Monroe is based in part on a real lynching that took place just outside the city of Monroe, Louisiana in 1919. George Bolden*, an illiterate man, was lynched after being accused of writing a letter to a white woman. The play opens up with a community viewing strange fruit hanging from a tree. We get to see the impact on the young man’s loved ones as they cope with the brutality of his death and the terror it instills. His sister Cherry cleaves to her religion while his best friend Clyde makes plans to escape the violence and Monroe.

Of the three plays The Mamalogues was the most humorous and lively. Here Thompson turns her lens onto Black single mothers with the aim of dispelling stereotypes and shedding light on issues of inter-sectionality. To this end, Thompson’s group of mature successful women hold conversations with the audience about traditional views on marriage, ageism, homosexuality, the school-to-prison pipeline, how to train your child to survive being called the N-word and other basics of “parenting while black and living in the age of anxiety”.

The common thread in all of these plays is the Black middle class. Thompson is particularly interested in the costs, as well as the benefits, of class ascension.

*If you would like to read more of George Bolden’s story, it is featured in the book Lynching in America: Confronting the Legacy of Racial Terror.

Saudade by Suneeta Peres da Costa

“Love is a fire that burns unseen, a wound that aches yet isn’t felt . . . a longing for nothing but to long, a lonlieness in the midst of people, a never feeling pleased when pleased, a passion that gains when lost in thought” _ Camoes

Saudade is a feeling of melancholy brought on by the sense of absence and a longing to return to what was lost and can never be regained.

This sense of yearning ripples throughout this novella as a young Goan emigre struggles to find her self and her place during the Angolan Civil War.

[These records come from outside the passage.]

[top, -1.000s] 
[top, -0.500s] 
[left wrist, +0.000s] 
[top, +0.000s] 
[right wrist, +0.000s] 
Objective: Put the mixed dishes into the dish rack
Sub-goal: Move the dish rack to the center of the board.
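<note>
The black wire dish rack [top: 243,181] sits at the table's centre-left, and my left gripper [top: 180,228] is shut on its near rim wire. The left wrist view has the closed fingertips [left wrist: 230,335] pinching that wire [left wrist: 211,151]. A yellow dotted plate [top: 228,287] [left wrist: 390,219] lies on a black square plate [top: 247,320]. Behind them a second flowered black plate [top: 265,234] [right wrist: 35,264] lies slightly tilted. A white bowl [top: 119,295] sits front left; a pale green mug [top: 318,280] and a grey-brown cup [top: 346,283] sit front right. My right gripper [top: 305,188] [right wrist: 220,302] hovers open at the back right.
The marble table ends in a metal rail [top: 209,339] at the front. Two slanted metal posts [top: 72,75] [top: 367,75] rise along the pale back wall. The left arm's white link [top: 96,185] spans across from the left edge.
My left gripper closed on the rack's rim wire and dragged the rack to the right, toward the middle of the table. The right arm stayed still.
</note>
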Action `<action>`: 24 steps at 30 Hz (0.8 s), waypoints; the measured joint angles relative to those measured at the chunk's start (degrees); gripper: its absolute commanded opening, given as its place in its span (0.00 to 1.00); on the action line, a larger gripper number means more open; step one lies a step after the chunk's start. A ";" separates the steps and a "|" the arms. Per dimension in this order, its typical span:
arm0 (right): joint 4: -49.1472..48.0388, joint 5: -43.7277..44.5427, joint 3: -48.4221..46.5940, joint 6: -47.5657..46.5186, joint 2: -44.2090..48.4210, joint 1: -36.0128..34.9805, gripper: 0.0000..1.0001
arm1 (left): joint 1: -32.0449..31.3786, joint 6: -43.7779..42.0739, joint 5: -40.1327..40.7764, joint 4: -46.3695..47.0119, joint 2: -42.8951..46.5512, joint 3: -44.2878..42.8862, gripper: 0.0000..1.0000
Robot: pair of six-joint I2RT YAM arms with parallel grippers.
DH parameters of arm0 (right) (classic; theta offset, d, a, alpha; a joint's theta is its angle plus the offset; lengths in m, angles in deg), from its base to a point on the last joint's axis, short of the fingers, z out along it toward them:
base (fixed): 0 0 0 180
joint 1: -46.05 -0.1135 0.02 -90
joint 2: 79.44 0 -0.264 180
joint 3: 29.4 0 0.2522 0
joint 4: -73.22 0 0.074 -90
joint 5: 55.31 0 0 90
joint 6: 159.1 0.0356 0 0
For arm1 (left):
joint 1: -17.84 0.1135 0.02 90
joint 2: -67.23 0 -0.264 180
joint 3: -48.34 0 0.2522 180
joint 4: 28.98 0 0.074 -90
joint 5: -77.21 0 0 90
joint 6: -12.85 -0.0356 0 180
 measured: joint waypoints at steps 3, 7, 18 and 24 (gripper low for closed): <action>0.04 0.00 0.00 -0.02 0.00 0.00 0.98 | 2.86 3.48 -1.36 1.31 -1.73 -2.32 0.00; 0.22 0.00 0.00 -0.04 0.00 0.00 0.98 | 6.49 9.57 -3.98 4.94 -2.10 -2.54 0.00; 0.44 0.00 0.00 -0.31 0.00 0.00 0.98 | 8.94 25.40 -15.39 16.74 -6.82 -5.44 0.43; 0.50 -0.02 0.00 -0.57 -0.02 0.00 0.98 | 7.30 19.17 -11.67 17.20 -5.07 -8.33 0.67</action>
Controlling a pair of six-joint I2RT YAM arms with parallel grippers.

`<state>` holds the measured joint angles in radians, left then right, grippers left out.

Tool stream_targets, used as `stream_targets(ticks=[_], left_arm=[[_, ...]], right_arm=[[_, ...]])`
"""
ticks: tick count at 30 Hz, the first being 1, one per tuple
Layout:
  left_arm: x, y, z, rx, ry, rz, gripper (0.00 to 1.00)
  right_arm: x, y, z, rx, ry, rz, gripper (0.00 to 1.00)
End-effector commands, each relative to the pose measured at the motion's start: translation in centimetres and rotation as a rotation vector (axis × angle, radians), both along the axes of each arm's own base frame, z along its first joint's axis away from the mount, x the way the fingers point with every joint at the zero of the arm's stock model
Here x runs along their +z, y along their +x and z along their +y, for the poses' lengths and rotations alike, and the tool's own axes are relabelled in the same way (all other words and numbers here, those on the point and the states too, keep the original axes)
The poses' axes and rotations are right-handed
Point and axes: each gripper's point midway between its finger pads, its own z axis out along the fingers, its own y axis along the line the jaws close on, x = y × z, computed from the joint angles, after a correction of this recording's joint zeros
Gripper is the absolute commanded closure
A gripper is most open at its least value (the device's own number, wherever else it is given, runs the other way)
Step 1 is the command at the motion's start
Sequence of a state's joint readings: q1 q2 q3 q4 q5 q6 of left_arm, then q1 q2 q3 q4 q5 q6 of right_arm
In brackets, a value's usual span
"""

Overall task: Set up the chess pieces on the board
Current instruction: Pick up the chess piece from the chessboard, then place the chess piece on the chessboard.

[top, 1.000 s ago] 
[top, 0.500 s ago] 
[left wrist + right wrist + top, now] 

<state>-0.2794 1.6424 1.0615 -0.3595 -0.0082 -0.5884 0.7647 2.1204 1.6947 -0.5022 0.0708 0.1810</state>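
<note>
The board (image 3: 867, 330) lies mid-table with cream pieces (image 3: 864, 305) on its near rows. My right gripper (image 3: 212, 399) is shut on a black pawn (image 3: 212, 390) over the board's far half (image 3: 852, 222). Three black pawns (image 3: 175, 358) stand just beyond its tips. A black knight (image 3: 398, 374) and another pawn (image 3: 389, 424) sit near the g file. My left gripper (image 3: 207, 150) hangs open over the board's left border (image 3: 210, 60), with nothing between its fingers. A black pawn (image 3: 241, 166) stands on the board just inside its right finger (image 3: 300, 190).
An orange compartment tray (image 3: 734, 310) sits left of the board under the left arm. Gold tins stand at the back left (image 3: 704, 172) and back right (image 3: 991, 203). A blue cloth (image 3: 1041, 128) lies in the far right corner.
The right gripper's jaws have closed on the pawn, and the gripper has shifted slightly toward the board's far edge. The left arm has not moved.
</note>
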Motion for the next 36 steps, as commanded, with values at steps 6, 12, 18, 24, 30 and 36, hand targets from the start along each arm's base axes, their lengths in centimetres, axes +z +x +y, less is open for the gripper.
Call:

A daughter of Portuguese sympathizers she comes to realize that their existence, albeit of a privileged class, is that of outsiders. Yet they no more belong in Goa than they do in Angola. She does not recall her ancestral home and her parents cannot fathom how to return to a “life they have forgotten”. Peres da Costa eloquently captures this feeling of displacement across characters and experiences. Saudade is applied not only to the immigrant experience but to intimacy and coming of age.

Suneeta Peres da Costa (born 1976) is an award-winning Australian author and playwright, best known for her tragicomic novel, Homework, about a dysfunctional Goan migrant family set in suburban Sydney. Peres da Costa was twenty-three years-old when the novel was published internationally.” Saudade is her third novel.